> Try it
Nothing but the lines holding the string "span" should appear in the answer. Copy them from the entries.

> Input material
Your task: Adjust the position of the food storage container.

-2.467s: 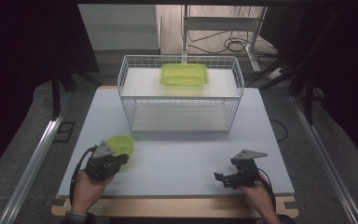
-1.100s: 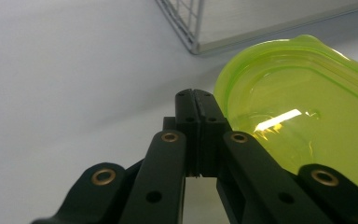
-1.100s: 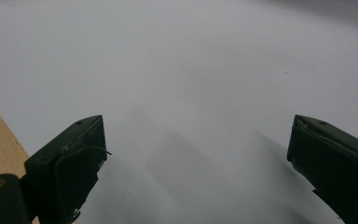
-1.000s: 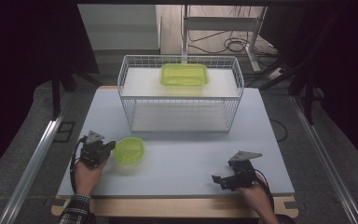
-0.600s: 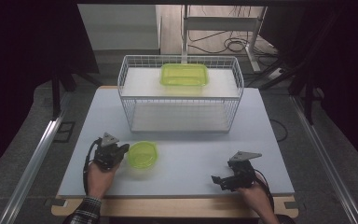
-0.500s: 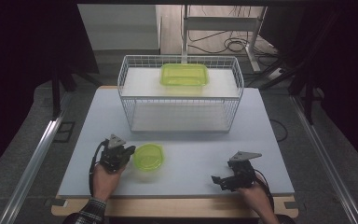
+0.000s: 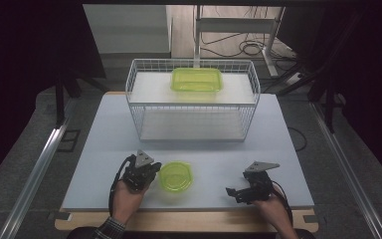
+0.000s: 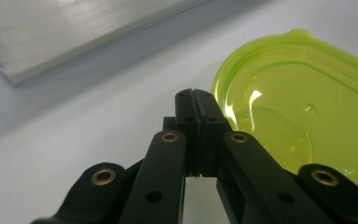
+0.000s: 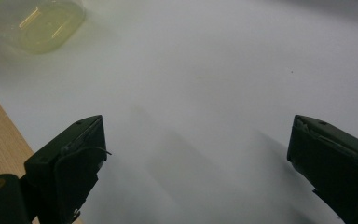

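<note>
Currently on the table, taking the wire basket at its far middle as landmark:

Item 1, green lid: round, translucent, lying flat on the pale table top, in front of the wire basket and a little to its left, well apart from it. In the left gripper view the lid sits just right of the jaw tips, its rim close against them; whether rim and jaws touch cannot be told.

Item 2, left gripper: held in the person's left hand, in front of the wire basket's left half, immediately beside the lid's left edge. In the left gripper view the gripper has its two black jaws pressed together with nothing between them.

Item 3, right gripper: held in the person's right hand, in front of the wire basket's right half, near the table's front edge and well apart from the lid. In the right gripper view the gripper has its jaws standing wide apart over bare table, with the lid blurred at the far upper left.

Item 4, green container: rectangular, translucent, resting on the upper shelf inside the wire basket, roughly at its middle.

Item 5, wire basket: white, open-topped, standing on the far half of the table
</note>
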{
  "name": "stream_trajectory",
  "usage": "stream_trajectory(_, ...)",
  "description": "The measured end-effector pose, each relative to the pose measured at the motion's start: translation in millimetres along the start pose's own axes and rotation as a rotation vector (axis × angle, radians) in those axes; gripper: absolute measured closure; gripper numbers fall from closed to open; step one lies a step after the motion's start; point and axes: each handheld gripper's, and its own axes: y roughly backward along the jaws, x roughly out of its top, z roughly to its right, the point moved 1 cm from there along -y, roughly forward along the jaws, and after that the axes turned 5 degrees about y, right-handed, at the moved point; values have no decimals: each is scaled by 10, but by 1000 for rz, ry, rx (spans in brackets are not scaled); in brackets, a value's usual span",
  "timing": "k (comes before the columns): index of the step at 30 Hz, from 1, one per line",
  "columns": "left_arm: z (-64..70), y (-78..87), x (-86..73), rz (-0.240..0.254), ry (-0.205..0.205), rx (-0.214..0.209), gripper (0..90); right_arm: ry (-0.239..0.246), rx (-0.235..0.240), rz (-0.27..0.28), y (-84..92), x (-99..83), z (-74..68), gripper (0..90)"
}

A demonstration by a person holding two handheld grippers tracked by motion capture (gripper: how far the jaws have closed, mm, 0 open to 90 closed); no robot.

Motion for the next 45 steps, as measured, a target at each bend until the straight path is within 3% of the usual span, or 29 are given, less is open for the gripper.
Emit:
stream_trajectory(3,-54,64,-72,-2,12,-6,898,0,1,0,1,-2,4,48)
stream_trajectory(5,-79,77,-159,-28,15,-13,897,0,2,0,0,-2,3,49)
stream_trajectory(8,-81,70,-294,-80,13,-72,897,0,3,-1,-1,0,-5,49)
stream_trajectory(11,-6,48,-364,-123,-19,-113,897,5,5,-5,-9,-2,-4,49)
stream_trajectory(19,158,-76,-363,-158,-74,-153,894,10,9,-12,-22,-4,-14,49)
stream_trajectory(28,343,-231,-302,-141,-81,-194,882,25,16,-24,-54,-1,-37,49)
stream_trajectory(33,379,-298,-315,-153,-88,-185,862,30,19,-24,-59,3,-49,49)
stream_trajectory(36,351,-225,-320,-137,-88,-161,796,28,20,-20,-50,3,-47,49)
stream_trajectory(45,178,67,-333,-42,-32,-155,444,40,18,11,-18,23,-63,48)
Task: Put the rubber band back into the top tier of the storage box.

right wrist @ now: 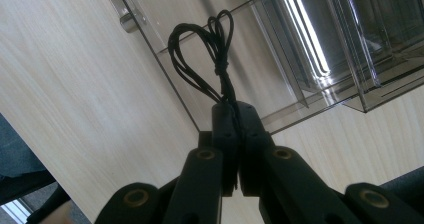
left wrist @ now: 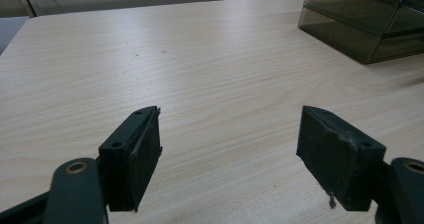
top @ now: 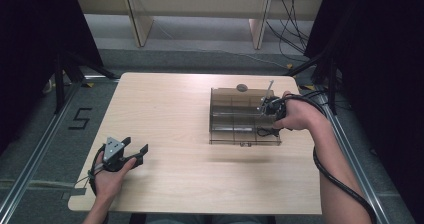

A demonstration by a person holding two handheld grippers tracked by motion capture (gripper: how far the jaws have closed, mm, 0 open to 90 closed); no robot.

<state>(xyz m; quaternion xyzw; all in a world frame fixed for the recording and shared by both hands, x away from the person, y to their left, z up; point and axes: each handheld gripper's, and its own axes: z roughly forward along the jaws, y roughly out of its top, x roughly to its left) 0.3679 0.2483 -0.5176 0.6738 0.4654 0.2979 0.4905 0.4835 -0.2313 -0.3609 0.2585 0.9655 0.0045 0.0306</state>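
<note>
Pressed together at the bottom of the right gripper view, the right gripper [right wrist: 235, 109] is pinching a black cord [right wrist: 210, 49], its loops hanging over the clear box [right wrist: 320, 49] at upper right. Low left in the high view, the left gripper [top: 137, 151] is resting spread on the table [top: 165, 109].

The left tool [left wrist: 230, 154] hangs low over the pale wooden table [left wrist: 200, 64], its two black jaws standing wide apart with bare wood between them. Well ahead of the right-hand jaw stands a smoky clear plastic organiser box [left wrist: 365, 24].
</note>
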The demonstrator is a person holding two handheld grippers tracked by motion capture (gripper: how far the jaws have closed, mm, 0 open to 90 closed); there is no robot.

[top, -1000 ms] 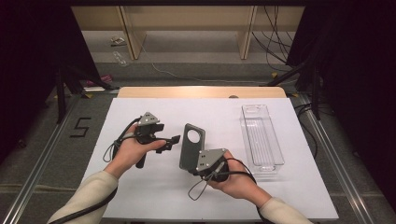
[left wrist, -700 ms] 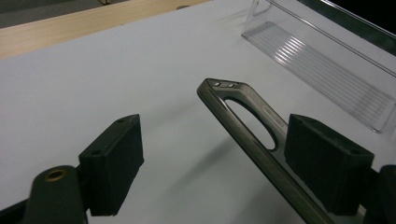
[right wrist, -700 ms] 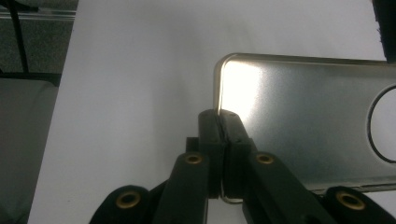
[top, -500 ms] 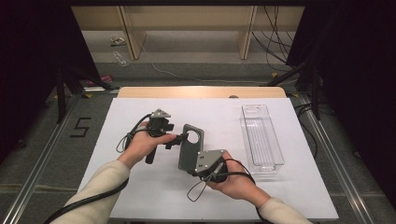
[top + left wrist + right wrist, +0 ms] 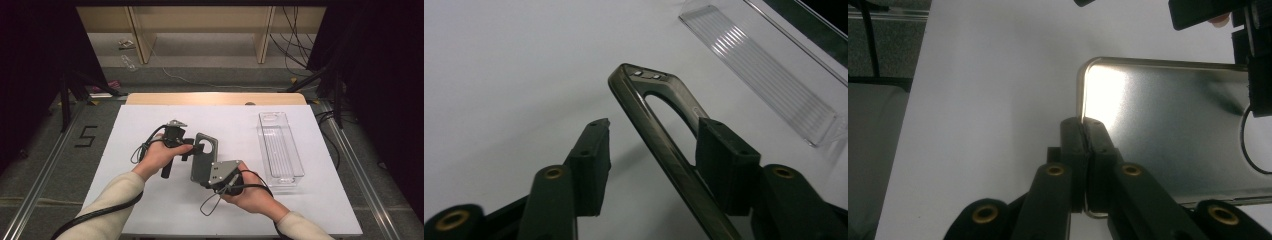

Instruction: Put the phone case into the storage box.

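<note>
A dark, see-through phone case (image 5: pixel 201 162) with a round camera hole is held up off the white table (image 5: pixel 145 115). My right gripper (image 5: pixel 207 177) is shut on its lower edge, and in the right gripper view the pads (image 5: pixel 1083 122) pinch the case's rim (image 5: pixel 1168 130). My left gripper (image 5: pixel 193 149) reaches in from the left at the case's upper end. Its jaws have just been closing, and the case's edge (image 5: pixel 664 145) stands between them (image 5: pixel 654 127). The right pad (image 5: pixel 724 150) sits close against the case. A gap remains at the left pad (image 5: pixel 591 155).
A clear plastic tray (image 5: pixel 280 150) lies lengthwise at the right of the table, also visible in the left gripper view (image 5: pixel 769 75). Cables trail from both grippers. Beyond the table's far wooden edge are a floor, shelf legs and loose cords.
My left hand has moved right to the case, and its jaws have narrowed around the case's upper end. The right hand and the case have stayed put.
</note>
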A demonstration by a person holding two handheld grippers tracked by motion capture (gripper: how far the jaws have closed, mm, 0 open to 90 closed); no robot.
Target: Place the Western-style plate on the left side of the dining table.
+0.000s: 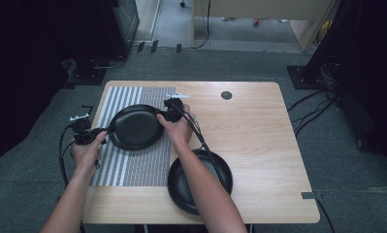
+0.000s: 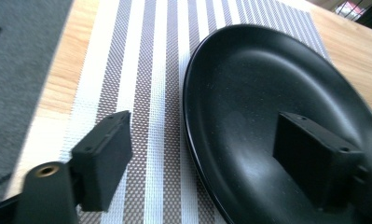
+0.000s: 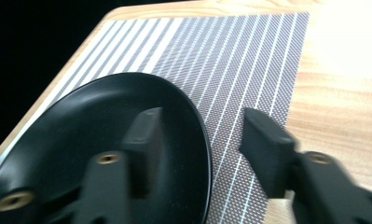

> Solution for this problem
  "description": "The measured end-effector pose, each relative to the pose measured at the motion's start: translation in millimetres along the start pose's own axes and rotation as a rotation vector (axis × angle, radians) in those axes; gripper: absolute measured closure; gripper numbers fall from closed to open; step one lies a step after the motion's start; point and axes: each handheld gripper's, and its own axes: y roughly backward along the jaws, x roughly out of its top, z roughly to its right, the point moved 1 cm from there along -y, roughly forward along the jaws, and after that the axes turned 5 degrees about y, right-handed, at the moved point; values have no decimals: each is scaled by 10, but by 1000 for rz, ry, rx (spans in brackets are not scaled); in brackets, a value's usual span",
Motion for the next 45 steps, as measured, a target at each bend until the straight path is within 3% of the usual span, or 29 are given, less is open for the gripper.

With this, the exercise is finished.